Trick or Treat?
Are you getting enough sleep? Nurses work long shifts early shifts and in some cases the night shift. As a nurse, you may suffer many sleep disturbances including shift work disorder. As a busy nurse mom, you want to be there for your children sometimes at the cost of not getting enough sleep. According to the American College of Chest Physicians (2017) shift work disorder is a circadian rhythm sleep disorder that is a result of working long or irregular hours. Characteristics of Shift work disorder:
· Unsatisfactory work/home life performance
· Health issues
As a nurse, you need to get enough sleep to provide safe and effective patient care. Additionally, you need to get enough sleep to be the best mother as well. So how can you avoid shift work disorder? You need to decide to treat yourself to sleep and stop tricking your body into believing you got enough sleep. Here are 5 ways I avoid the dreaded shift work disorder and feel well-rested.
1. Keep a sleep diary
Write down 2 weeks in a journal… I like a pretty journal. Journal when you start to sleep and when you wake up from sleep and calculate how many hours you slept for each week. This helps you get your baseline sleep hours per week.

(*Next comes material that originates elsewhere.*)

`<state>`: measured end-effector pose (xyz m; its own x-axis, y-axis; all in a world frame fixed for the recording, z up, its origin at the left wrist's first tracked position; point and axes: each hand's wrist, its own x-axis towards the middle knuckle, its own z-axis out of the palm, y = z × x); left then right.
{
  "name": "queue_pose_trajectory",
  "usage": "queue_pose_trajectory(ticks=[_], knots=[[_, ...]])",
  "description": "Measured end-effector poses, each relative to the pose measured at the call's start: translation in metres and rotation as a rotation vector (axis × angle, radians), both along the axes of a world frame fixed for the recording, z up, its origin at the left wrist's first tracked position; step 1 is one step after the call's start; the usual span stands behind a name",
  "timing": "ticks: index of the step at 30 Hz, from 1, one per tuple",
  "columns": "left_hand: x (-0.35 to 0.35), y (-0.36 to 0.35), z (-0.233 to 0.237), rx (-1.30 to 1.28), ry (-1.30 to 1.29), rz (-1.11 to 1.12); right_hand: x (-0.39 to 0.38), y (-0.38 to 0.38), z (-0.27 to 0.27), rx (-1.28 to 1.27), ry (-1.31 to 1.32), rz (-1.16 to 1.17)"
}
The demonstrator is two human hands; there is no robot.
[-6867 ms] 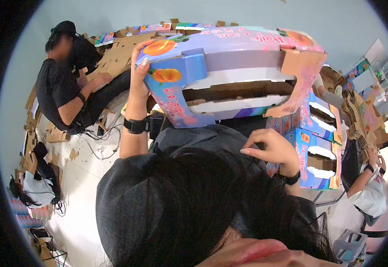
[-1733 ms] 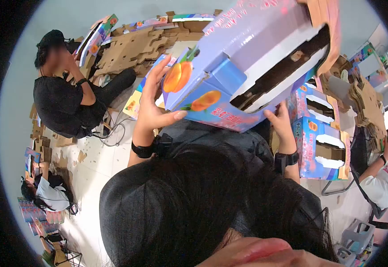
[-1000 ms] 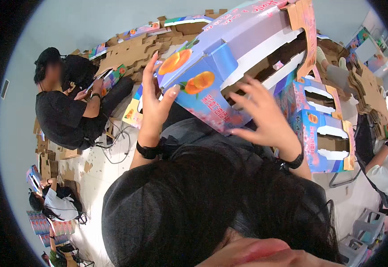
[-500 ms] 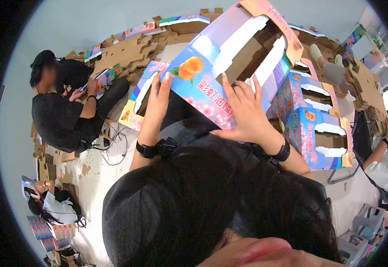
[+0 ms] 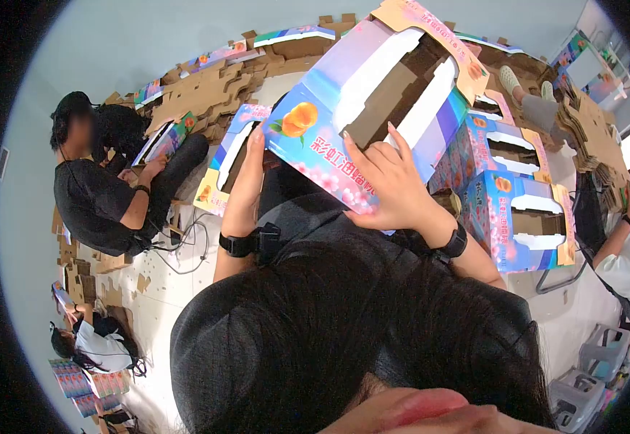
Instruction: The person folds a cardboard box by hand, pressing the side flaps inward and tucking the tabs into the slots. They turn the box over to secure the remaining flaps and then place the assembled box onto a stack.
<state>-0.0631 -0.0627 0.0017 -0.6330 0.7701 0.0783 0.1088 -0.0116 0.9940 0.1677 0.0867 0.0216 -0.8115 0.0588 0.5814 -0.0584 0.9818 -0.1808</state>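
Observation:
A printed cardboard fruit box [image 5: 315,155], blue and pink with orange fruit and blossoms, is tilted in front of me. Its top has a long opening with white flaps on both sides and a brown inside. Against the box's left edge is my left hand [image 5: 246,184], fingers upright and close together, partly hidden. My right hand [image 5: 394,177] grips the near right edge, thumb low by the rim and fingers bent over the printed face, the index finger pointing toward the opening. Another printed box [image 5: 221,163] stands just beyond my left hand.
Several finished boxes [image 5: 521,220] are stacked at the right. Flat brown cardboard [image 5: 199,98] lies along the wall, with more cardboard piles [image 5: 593,137] at right. A seated co-worker [image 5: 101,192] handles a printed piece at left. Grey plastic stools [image 5: 582,394] stand at lower right.
The box in my hands has shifted slightly left and turned a little. My right hand's fingers have moved over its face. The co-worker at left has changed posture slightly.

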Motion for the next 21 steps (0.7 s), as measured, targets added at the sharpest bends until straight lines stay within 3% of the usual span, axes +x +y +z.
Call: queue_pose_trajectory(ticks=[7, 13, 21], knots=[[-0.034, -0.007, -0.006, 0.046, -0.135, 0.111, 0.013, 0.003, 0.005, -0.048, 0.033, -0.005], [-0.032, -0.015, 0.010, 0.052, -0.103, 0.221, 0.027, 0.027, 0.008, -0.019, 0.086, -0.054], [-0.041, -0.017, 0.007, 0.057, -0.029, 0.248, 0.045, 0.112, 0.017, 0.168, 0.181, -0.315]])
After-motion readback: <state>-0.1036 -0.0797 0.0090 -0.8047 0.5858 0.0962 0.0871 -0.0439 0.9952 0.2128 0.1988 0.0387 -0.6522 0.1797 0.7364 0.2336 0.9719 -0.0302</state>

According to the national sleep foundation guidelines, adults need 7-9 hours of sleep per night that is roughly 50-60 hours of sleep per week. If you are not reaching this goal you may start to feel some of the effects of shift work disorder. These symptoms may not come on instantly but may occur gradually.
2. Set the mood for sleep
Getting your bedroom ready means making it inviting for sleep. As a night shift nurse or off shift nurse sleeping during the day it is imperative to sleep well. I find this breathable weighted blanket amazingly effective.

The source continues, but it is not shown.